→ **Entries shown**
★ ★ ★ ★ ★ ★ ★

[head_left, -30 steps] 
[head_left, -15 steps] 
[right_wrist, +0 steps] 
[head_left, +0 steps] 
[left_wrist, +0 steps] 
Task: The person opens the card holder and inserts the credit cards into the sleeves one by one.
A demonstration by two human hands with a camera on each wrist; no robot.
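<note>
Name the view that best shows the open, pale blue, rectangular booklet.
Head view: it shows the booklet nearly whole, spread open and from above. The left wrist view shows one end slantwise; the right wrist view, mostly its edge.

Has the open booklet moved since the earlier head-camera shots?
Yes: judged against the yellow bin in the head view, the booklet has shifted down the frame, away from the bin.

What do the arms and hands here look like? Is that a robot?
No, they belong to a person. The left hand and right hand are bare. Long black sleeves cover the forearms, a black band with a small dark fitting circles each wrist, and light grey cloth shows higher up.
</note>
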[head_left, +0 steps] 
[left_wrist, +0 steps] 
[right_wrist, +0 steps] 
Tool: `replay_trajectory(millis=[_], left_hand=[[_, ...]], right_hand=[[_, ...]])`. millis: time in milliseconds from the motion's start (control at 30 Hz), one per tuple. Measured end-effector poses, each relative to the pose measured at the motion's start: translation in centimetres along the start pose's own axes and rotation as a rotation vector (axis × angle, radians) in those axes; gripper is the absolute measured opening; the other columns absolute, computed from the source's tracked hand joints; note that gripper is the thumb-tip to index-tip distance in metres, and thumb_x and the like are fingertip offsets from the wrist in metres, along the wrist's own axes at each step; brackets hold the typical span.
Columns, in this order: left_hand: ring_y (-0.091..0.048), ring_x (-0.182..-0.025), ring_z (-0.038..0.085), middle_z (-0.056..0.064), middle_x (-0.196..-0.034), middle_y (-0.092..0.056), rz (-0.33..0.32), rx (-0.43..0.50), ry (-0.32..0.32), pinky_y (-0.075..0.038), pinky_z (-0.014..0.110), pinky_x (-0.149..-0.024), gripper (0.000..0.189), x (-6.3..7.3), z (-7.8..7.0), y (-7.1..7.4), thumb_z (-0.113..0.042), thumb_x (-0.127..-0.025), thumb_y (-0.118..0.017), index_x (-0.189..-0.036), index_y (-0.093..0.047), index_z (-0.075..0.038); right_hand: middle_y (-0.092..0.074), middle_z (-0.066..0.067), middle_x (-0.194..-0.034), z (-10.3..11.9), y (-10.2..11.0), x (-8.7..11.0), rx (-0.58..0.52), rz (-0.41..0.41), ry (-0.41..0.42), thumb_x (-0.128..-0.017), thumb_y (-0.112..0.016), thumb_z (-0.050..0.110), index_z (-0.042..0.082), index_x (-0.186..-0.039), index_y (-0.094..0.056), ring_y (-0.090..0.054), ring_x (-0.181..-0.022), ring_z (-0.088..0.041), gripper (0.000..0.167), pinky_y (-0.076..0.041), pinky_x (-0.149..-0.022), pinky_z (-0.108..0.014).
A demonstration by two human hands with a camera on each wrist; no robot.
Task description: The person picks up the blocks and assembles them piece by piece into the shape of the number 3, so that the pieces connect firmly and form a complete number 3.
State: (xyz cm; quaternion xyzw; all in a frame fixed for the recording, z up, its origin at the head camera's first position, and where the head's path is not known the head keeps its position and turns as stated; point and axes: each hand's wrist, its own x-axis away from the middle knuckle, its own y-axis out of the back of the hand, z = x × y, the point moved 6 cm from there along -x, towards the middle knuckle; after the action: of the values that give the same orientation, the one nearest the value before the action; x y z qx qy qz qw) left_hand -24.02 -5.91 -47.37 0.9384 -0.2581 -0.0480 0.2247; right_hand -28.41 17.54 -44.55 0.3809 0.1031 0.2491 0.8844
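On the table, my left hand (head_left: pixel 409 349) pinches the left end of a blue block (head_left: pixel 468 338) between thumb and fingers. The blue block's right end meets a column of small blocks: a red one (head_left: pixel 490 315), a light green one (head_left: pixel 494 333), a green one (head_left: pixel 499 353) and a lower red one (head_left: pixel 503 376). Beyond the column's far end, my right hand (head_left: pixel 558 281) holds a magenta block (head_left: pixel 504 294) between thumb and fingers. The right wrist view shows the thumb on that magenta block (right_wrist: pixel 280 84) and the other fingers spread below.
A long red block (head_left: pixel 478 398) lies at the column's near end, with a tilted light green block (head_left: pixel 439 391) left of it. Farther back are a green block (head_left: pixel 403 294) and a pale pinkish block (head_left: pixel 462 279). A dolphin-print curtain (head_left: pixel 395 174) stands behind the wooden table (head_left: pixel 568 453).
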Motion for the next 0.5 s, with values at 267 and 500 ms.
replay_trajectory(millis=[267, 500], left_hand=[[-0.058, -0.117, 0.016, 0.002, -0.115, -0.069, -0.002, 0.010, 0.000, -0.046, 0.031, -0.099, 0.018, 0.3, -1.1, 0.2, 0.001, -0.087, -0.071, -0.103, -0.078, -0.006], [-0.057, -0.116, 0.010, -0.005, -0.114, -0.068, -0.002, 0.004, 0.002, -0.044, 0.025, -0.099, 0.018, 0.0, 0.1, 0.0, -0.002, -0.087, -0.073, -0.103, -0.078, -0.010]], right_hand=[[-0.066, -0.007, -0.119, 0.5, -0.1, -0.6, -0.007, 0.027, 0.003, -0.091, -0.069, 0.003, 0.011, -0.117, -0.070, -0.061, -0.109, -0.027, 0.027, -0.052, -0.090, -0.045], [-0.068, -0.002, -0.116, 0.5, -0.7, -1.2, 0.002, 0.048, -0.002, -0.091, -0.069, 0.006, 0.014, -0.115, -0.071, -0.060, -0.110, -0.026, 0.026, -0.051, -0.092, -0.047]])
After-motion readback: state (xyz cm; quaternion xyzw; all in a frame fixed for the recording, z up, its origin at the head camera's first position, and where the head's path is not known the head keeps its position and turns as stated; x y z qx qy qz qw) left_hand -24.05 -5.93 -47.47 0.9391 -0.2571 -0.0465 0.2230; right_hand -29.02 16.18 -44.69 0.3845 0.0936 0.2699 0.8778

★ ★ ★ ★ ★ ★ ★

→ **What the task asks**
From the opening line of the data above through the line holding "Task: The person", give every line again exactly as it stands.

→ **Result below**
[head_left, -30 steps] 
[head_left, -15 steps] 
[right_wrist, +0 steps] 
[head_left, +0 steps] 
[left_wrist, +0 steps] 
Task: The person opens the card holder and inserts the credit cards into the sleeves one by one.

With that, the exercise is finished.